On my third night in the room, the mumbler yells at Charlotte to shut up. I get up to try to comfort her, but I’m scolded back to my bed by the night nurse. When it is lights-out, I am told, no one is allowed out of their beds.

I am left to myself to get used to everyday life at the institution and its routines: the scheduled time of getting up in the morning, the days for showering, appointed times for meals and outdoor recreation and exercise, the classes in the morning required of everyone still of school age or without a high school diploma, the hours in the dayroom to read or play checkers or write letters.

At night in my bed I sometimes recall snatches of those blurry first three days after I arrived. I can taste the fear on my tongue and feel its weight on my chest. I sense my utter desperation, and I vaguely remember swinging my fists. I am embarrassed by these images.

On the fourth day, I am asked to choose a job. At first I thought I’d ask to be assigned to one of the vegetable gardens, as those women work so close to the outside world they can touch the blades of grass that poke through the metal fencing from the other side. But as there is only one gate, which is always locked, I change my mind and offer to work in the kitchen helping to prepare the meals. I figure grocery trucks must make periodic deliveries to the kitchen’s back door. There has to be a time when a member of the kitchen staff takes in the grocery delivery. The door to the outside has to be open for that, as well as the outside perimeter gate. Only those who work in the kitchen know when that time is. If I can find a way to sneak down to the first floor to retrieve my necklace and the money out of my travel bag—both of which I can shove into my brassiere as I sneak back to my own floor—maybe I can also find a way to hide inside the grocery truck before it leaves. The head cook is happy to take me on when she hears I have experience in the kitchen. I am put on the lunch shift.
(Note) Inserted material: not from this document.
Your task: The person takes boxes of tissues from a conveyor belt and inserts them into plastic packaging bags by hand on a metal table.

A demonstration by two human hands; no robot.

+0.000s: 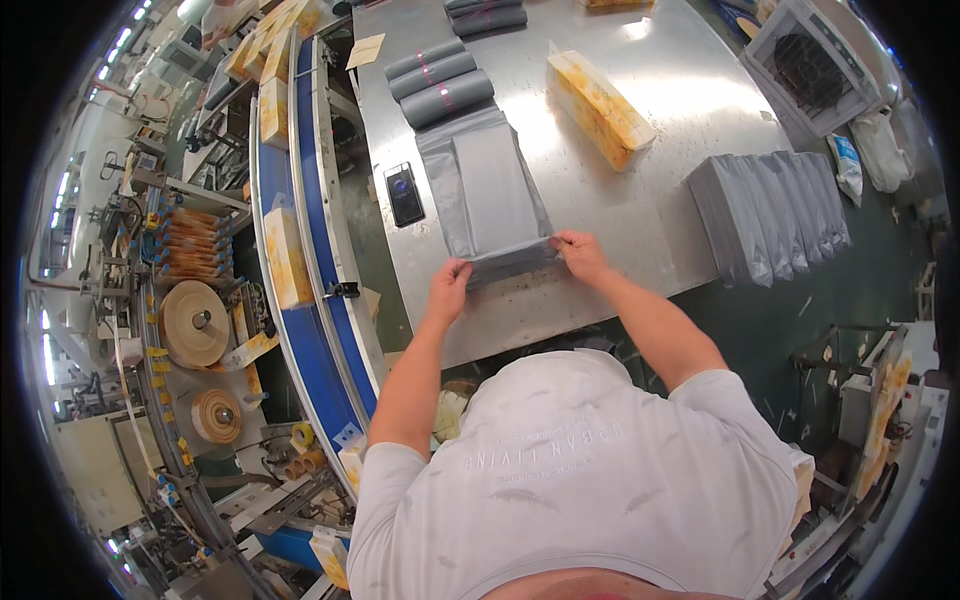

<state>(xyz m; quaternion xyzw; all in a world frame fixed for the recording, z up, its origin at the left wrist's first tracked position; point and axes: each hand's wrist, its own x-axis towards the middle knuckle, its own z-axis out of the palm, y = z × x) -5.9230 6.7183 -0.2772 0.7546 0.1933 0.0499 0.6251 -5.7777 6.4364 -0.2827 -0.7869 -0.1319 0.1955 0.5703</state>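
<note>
A stack of flat grey plastic bags [497, 190] lies on the metal table [640, 225] in front of me, with a lighter panel along its middle. At the near edge, the top bag's end is lifted and creased between my hands. My left hand [451, 287] is closed in a pinch on the left corner of that edge. Opposite it, my right hand [582, 256] pinches the right corner. The fingertips are partly hidden by the grey film.
Rolled grey bags [447, 95] lie beyond the stack, and a black phone [404, 195] left of it. Rightward are a yellow-and-white tissue pack [600, 108] and grey packed bundles [770, 215] at the table's edge. A blue conveyor [318, 345] carrying similar packs runs along my left.
</note>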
The food that is prepared at the institution is nothing like the exquisite dinners the hired chef created for the Calverts. Grandfatherly Alphonse found great delight in showing me how to makedelicious French entrees like coq au vin and ratatouille and quiche, dishes that Celine’s French mother had made and that she missed. I learned a lot from him in the year I spent living at the big house, but I am given no opportunity to enhance the dishes the institution’s head cook decides on each day. I and the other residents with kitchen duty simply do what we are told.

There is a telephone in the kitchen, but it is in the head cook’s little office under lock and key. Still, I know I will be ever on the lookout for a chance to use it.

My new job is rather humdrum, but it does make the days go by faster. I spend my free time alternating between imagining breaking free and attempting to ease Charlotte’s distress. Charlotte is the only roommate who likes to sit with me during dayroom time and the other mealtimes. And after a few days, Charlotte not only seems to want me near her but expects it, and she seeks me out if I’m not. But she says no more than a few sentences to anyone, including me.

When I ask her one afternoon why she is at the institution, she looks away as if she hasn’t heard the question. The next day, Charlotte is not in her bed when I awaken. She doesn’t return to our room until that evening just before lights-out, arriving in a wheelchair pushed by Norman. Charlotte is grimacing as if in pain. Nurse Andrews walks behind them.

The nurse pulls back the covers on Charlotte’s bed, and I watch as Norman carefully eases her onto the mattress.